He spits an olive that barely tastes of olive at the Aether. 

She catches the organic material far sooner than she did the pebbles, turning it over in the air. Slowly. Pensively. 

She vaporizes it in a sizzle of red light.

"Are you trying to intimidate me?" Loki asks the Aether.

No answer. Unsurprising.

He looks down toward his right knee where the Tesseract lies. "Is she trying to intimidate me?"

Space holds her silence as well.

He crumples the paper wrapper and tosses it to its swift destruction in the Aether, glad that the disgusting thing is out of his sight. Perhaps he ought to try another one of the meat ones next. The preservation spell he cast on them might actually improve the flavor, if not the texture.

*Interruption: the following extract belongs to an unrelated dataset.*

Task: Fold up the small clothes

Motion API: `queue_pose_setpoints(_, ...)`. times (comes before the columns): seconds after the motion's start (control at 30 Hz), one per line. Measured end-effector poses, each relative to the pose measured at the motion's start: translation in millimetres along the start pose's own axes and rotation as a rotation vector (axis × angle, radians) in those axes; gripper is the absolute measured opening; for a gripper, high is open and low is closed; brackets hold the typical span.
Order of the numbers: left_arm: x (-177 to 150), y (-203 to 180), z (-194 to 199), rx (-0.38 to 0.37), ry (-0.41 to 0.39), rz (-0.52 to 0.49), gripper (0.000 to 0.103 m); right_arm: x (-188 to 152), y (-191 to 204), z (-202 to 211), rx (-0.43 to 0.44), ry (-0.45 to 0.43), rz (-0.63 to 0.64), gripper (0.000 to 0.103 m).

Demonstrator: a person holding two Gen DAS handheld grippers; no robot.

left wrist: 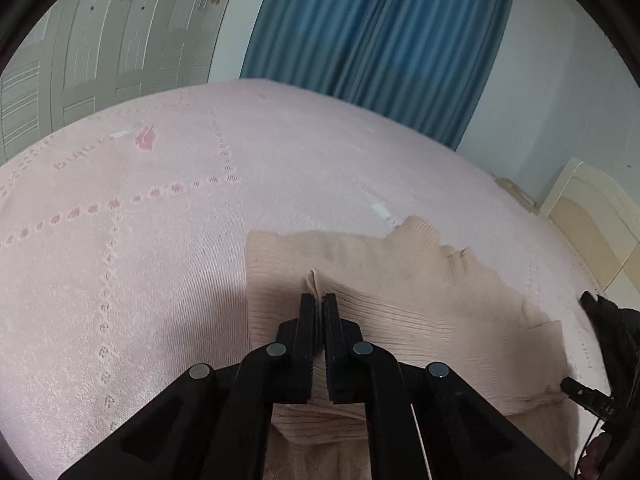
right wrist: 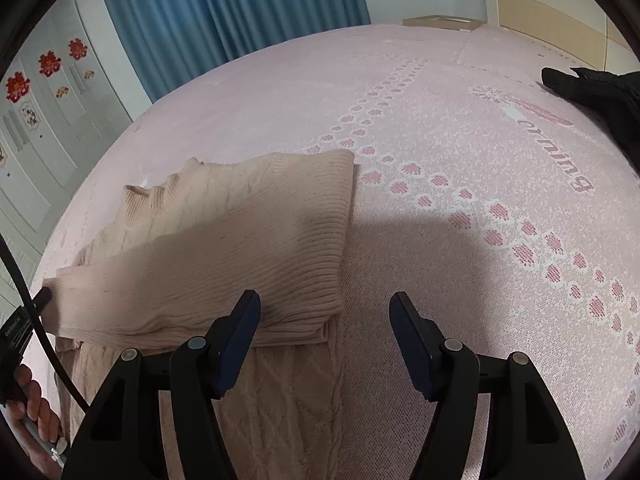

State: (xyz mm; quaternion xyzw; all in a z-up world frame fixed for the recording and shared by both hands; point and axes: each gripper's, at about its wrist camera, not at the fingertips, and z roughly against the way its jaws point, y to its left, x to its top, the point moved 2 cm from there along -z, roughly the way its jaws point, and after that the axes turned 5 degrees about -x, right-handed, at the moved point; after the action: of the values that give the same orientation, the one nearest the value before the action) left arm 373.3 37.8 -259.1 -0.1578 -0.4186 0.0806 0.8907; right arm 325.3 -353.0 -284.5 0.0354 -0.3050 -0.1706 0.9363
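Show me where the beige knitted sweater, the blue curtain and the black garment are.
Beige knitted sweater (right wrist: 248, 232), right wrist view, ribbed folded part.
Blue curtain (left wrist: 380, 40), left wrist view, middle pleats.
Black garment (right wrist: 600, 88), right wrist view, its middle.

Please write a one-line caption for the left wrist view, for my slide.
Left gripper shut, pinching a fold of the beige knitted sweater on the pink bedspread.

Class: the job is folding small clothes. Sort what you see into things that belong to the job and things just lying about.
Belongs to the job:
- beige knit sweater
- left gripper, pinching a fold of it
- right gripper, open

Just lying about:
- black garment
- blue curtain
- cardboard box
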Motion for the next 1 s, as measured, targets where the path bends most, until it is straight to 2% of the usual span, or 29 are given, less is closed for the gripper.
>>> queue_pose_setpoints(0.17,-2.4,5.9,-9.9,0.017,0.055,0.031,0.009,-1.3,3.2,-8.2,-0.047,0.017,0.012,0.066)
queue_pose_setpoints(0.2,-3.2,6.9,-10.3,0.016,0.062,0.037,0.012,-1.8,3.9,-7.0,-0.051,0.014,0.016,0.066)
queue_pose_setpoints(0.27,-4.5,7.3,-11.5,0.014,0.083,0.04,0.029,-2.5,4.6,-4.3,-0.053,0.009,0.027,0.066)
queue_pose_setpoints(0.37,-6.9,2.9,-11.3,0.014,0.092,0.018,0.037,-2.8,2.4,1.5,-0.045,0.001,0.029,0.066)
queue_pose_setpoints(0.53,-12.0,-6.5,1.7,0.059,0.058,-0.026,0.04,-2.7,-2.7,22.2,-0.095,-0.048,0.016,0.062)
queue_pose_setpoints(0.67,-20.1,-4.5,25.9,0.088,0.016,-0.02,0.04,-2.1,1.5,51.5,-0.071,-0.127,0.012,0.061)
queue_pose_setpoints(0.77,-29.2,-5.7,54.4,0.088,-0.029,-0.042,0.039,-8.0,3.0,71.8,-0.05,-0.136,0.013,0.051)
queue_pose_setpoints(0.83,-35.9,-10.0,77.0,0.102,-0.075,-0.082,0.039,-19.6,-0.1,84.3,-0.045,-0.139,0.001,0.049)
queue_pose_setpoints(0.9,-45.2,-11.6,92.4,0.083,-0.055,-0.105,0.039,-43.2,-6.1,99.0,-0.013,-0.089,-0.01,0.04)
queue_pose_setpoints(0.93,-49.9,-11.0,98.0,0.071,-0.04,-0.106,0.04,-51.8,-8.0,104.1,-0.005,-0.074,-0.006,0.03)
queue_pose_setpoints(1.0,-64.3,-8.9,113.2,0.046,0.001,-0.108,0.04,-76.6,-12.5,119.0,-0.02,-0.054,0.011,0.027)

"Very well, consider me intimidated. Shall we get on with this?" He wipes his hands on his trousers. Frigga would be horrified.

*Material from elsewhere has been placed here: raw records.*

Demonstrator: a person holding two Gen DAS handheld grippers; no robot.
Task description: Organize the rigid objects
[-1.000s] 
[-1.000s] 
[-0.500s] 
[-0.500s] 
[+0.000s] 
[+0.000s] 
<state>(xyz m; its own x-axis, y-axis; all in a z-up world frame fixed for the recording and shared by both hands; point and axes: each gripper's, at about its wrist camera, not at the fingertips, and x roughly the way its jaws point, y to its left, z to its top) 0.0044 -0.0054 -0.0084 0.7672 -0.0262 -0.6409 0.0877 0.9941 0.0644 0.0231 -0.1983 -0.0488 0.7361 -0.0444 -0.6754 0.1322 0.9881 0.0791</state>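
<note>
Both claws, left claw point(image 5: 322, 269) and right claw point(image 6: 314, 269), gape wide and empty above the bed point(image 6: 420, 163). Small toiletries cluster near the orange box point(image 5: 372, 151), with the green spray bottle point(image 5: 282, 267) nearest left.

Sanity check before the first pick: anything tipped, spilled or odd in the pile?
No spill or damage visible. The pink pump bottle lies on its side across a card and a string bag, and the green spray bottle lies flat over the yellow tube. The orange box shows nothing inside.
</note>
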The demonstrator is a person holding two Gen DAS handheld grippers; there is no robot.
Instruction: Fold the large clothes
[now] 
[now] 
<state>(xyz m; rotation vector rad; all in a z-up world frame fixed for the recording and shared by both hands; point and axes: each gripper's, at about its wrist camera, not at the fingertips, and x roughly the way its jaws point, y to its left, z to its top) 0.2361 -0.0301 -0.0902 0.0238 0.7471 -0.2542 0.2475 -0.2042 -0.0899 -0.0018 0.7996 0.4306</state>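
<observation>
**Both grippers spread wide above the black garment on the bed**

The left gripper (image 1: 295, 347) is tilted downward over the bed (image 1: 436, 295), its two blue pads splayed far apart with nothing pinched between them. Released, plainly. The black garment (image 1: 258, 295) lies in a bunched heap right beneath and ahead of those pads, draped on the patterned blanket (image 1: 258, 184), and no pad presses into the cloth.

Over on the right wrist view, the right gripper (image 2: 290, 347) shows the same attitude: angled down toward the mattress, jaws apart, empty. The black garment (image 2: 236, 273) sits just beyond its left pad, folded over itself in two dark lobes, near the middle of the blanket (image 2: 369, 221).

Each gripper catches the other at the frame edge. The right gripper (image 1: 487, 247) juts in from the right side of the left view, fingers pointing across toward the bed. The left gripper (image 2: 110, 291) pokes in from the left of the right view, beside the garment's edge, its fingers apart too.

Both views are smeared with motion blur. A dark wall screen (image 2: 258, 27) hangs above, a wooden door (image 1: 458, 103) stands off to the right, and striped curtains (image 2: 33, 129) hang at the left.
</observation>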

He ought to test the Casket on one of the less dangerous Stones before sticking her right into the Aether. He designed the runes to attract and entangle powerful magic, venting excess energy into the barrier spell which keeps the energy from radiating out, a tight cycle designed to waste as much magic as possible. 

He pauses between his two options. Mind or Space? Tesseract or scepter? 

( You question him? He, who put the Scepter in your hand—)

It's hardly a choice.

The scepter's blue crystal breaks with a wave of his hand and a lazy telekinetic spell, releasing a surge of yellow. The freed Mind Stone immediately digs into his thoughts through barbs he hadn't even realized were there. 

Take it, she whispers. Take it all. You know better than anyone. The kingdoms should be yours, just take them.  

Not creative and certainly not appealing given what he saw in Urðarbrunnr. A throne seems like a dangerous place to be for the next decade or so.

Then, Loki does something stupid. He's distantly aware of that, but it doesn't occur to him to stop.

He picks her up, just to see if he can.

His seiðr unspools to protect him, coating his skin and warding against her overwhelming incursion. The Mind Stone blisters his fingers where he holds her, smoke rising from his flesh, but he waits a few seconds and is not incinerated so that's a win.

The Casket tugs her from his fingers before it goes further. The Stone flits from his grip and into the designated slot atop the Casket, vanishing into the machinery. Her power filters through the elaborate spells, sliding smoothly into the closed magical loop. Mind's voice silences abruptly. 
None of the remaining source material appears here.